La Procura generale di Perugia chiede che la Corte d’appello disponga il rinvio a giudizio per Luca Palamara. Impugnata la sentenza con cui il gup del Tribunale di Perugia che lo scorso 15 ottobre aveva dichiarato non luogo a procedere nei confronti di Palamara, all’epoca dei fatti magistrato, dalle accuse di rivelazione di segreto d’ufficio in concorso con Riccardo Fuzio, già procuratore generale della Corte di Cassazione. Per quest’ultimo la Procura generale perugina ha parimenti impugnato la sentenza assolutoria dello scorso 23 luglio.

Secondo la sentenza del tribunale perugino, la rivelazione delle notizie, comunicate in data 3 aprile 2019 al collega Palamara da parte del dott. Fuzio, quale componente del Comitato di Presidenza del CSM, non erano coperte da segreto d’ufficio, in quanto ancora non secretate dal CSM, per cui si è ritenuto che il fatto non sussiste.

Le contestazioni della Procura generale

La Procura generale di Perugia contesta tale presupposto e per l’effetto ha impugnato la decisione assolutoria innanzi alla Corte d’Appello di Perugia.

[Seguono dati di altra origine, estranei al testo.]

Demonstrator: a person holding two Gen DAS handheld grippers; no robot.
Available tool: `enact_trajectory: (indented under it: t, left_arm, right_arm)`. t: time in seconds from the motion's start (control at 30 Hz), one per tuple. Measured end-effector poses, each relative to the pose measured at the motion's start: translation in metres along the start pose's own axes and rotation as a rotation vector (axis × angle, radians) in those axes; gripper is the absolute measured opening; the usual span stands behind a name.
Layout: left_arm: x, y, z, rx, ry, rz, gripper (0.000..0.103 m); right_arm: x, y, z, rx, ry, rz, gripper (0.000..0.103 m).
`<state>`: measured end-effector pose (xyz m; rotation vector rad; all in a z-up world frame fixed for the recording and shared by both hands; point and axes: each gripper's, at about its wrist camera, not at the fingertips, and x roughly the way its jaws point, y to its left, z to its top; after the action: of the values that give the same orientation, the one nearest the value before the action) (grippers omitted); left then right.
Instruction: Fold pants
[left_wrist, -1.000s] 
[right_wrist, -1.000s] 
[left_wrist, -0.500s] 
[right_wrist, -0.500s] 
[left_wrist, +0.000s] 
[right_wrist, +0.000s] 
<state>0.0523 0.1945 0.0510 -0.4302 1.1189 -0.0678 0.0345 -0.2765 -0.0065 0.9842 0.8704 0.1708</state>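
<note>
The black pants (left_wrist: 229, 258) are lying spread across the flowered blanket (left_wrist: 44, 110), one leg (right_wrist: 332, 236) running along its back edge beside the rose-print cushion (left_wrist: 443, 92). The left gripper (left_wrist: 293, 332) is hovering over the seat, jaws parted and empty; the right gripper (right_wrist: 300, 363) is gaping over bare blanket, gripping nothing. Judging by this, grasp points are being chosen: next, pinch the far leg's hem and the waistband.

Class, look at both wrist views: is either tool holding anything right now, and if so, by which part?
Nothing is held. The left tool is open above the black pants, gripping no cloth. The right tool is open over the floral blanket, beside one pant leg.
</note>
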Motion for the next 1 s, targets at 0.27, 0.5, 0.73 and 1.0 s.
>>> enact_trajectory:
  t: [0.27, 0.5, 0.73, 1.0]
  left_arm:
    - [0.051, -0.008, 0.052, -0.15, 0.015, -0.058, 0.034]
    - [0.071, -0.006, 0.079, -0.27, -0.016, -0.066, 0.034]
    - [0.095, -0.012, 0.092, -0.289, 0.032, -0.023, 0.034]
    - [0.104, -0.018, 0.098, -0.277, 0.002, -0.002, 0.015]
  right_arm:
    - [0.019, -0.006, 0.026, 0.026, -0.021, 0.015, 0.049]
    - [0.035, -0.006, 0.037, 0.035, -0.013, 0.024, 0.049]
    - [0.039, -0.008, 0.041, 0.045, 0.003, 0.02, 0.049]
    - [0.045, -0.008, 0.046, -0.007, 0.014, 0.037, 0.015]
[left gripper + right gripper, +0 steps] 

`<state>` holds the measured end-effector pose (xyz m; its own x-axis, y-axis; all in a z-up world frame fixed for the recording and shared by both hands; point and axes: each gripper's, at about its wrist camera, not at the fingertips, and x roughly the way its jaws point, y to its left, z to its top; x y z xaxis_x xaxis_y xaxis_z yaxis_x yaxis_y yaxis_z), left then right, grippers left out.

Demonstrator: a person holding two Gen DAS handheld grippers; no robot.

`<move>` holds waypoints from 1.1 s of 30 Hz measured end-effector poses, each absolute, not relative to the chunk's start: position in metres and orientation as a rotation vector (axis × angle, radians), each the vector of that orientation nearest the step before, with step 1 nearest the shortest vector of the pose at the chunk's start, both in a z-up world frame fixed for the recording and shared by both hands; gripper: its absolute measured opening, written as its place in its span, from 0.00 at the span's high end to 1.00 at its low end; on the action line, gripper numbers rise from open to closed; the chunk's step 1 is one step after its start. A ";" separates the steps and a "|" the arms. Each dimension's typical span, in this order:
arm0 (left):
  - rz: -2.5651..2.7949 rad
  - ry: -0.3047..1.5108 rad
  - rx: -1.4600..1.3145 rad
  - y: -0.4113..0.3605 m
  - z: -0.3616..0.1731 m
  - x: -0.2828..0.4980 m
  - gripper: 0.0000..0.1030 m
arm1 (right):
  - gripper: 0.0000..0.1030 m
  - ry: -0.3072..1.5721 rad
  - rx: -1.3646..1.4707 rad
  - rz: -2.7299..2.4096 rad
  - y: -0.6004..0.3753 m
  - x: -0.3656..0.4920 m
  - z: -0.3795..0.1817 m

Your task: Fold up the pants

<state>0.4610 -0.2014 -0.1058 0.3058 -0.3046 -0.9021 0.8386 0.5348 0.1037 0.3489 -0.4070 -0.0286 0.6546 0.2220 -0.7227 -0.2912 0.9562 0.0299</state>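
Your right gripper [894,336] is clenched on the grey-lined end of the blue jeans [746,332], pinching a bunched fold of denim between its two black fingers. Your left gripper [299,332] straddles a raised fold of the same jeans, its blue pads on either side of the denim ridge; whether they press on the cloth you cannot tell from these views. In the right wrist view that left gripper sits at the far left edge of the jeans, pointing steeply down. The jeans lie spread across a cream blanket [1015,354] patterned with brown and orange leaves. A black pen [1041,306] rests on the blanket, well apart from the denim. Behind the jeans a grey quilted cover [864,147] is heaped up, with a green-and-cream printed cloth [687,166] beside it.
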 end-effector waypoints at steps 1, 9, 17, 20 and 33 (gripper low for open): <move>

Se per un verso la decisione del Tribunale riconosce il concorso di ambedue i magistrati nella condotta rivelatrice di notizie d’ufficio, ad avviso della Procura Generale perugina l’allora Procuratore Generale della Cassazione, quale membro di diritto del Comitato di Presidenza del CSM, era tenuto, proprio per la sua funzione, ad osservare il segreto sugli atti di cui era venuto a conoscenza, che nello specifico erano costituiti dal contenuto di un esposto presentato da un magistrato nei confronti dell’allora Procuratore della Repubblica di Roma.

Per l’effetto, l’aver comunicato le notizie per telefono a Palamara, che aveva interesse a conoscerle – secondo la Procura generale – ha costituito violazione del segreto a cui il magistrato, anche quale titolare del potere di azione disciplinare, era comunque tenuto.